• _What to work on_: Give the data below again exactly, and drop each picture from it.
____________
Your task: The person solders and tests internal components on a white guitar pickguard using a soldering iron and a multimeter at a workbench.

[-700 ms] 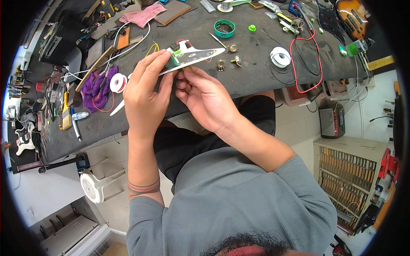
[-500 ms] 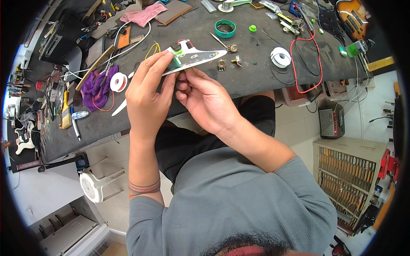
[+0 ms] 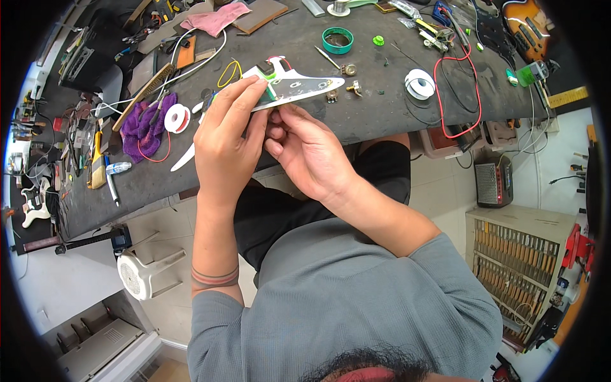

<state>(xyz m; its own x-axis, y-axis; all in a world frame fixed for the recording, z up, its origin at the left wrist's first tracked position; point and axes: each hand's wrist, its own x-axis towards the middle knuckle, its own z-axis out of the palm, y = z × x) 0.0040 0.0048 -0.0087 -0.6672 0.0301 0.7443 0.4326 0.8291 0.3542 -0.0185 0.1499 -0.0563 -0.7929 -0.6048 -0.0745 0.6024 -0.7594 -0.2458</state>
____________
• _Answer box_:
Your task: The person solders and tests internal components on a white guitar pickguard using a soldering iron and a multimeter at a workbench.

[-700 ms] 
[-500 ms] 
[+0 ms] 

<state>(xyz m; its own x-axis, y-axis; all in a world frame fixed for the recording, z up, its origin at the left wrist's first tracked position; point and axes: each hand's wrist, its own x-axis towards the middle knuckle, its own z-axis out of the palm, y = z × x) 0.0040 0.0048 -0.0087 -0.6672 0.0301 0.7443 0.4326 0.8291 0.3542 -0.0185 0.1499 -0.0563 -0.7929 -0.6048 -0.0745 0.6024 -0.7594 -0.2458</state>

No further output is required for this answer.